No es un "problema ambiental". Debemos entender que estamos ante el colapso de los equilibrios que hicieron posible la vida humana como la conocemos. Los científicos han identificado nueve límites planetarios. Ya hemos cruzado varios y seguimos actuando como si el crecimiento económico fuera ilimitado. ¿Es culpa de todos? Más bien hay niveles de responsabilidad muy claros.
La crisis medioambiental es la consecuencia directa de un modelo económico basado en el consumismo, el uso masivo de combustibles fósiles y la extracción ilimitada de recursos. Un modelo que, desde su origen hace dos siglos, no consideró el costo ambiental como parte del balance. Lo que llamamos progreso se construyó sobre la base de la destrucción de la naturaleza. Y también aquí hay un componente de injusticia. El cambio climático golpea con más fuerza a quienes menos lo provocan.
La guerra, síntoma de un orden roto. Lejos de ser una excepción, la violencia vuelve a ser la característica de un cambio de época. A los conflictos en Europa del Este, Oriente Medio, el Sahel africano se suman las tensiones en Asia Meridional y Oriental y la violencia estructural en América Latina y Estados Unidos. El mundo se calienta también política y geopolíticamente.
Las guerras interestatales disminuyeron en número tras el fin de la Guerra Fría, pero los conflictos internos se multiplicaron. Ahora, con la vuelta de la competencia entre potencias neoimperialistas, estamos ante un nuevo ciclo de militarización y rivalidades geopolíticas.
El gasto militar global está en su punto más alto en la historia reciente. Los países rearman sus ejércitos y las potencias nucleares renuevan sus arsenales, mientras otras buscan hacerse con la bomba.
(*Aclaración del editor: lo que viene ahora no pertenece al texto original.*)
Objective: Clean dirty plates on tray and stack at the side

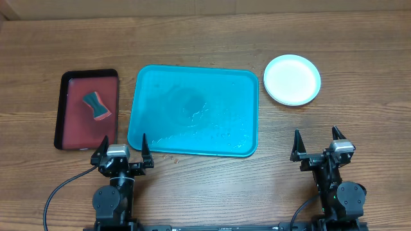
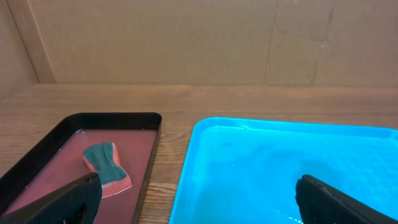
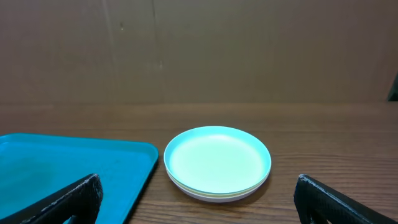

Las armas autónomas, los drones, la ciberguerra y la desinformación marcan el nuevo rostro de los conflictos. Es un cuadro de descomposición.
El sistema internacional, diseñado tras 1945 para evitar una tercera guerra mundial, muestra signos claros de agotamiento. El Consejo de Seguridad de la ONU no funciona. Las instituciones multilaterales son rehenes de los intereses de las grandes potencias. Y, mientras tanto, los conflictos se prolongan y se multiplican, cancelan oportunidades e impactan el medio ambiente.
Los tres grandes desafíos que enfrentamos comparten obstáculos estructurales. Uno es el poder concentrado que bloquea los cambios necesarios. Las élites económicas y políticas que se benefician del statu quo no soltarán fácilmente sus privilegios. Desde las corporaciones de energías sucias y de armamentos hasta los grupos que frenan las reformas fiscales y sociales, la resistencia es real y organizada.
Otro es la fragmentación global. Vivimos en un mundo cada vez más desarticulado y egoísta, sin una arquitectura de cooperación que sustituya al agonizante orden liberal. La desconfianza entre potencias, la competencia tecnológica y la erosión del multilateralismo dificultan los acuerdos.
El tercer obstáculo es la desconexión cultural y ética. Hemos naturalizado la desigualdad, normalizado la destrucción ambiental y justificado la violencia. Nos falta una narrativa común de destino compartido. Nos falta una brújula de principios que reemplace la codicia por la solidaridad.
Pero la historia aún se está escribiendo. Y está en pugna. El desenlace depende de lo que hagamos ahora, como líderes, como tomadores de decisiones, miembros activos de una comunidad internacional. Desigualdad, colapso ecológico y guerra no son un destino fatal, inamovible. Son el resultado de decisiones. Y también pueden ser revertidos por decisiones distintas. Si elegimos el camino del coraje, la sabía cooperación y la justicia.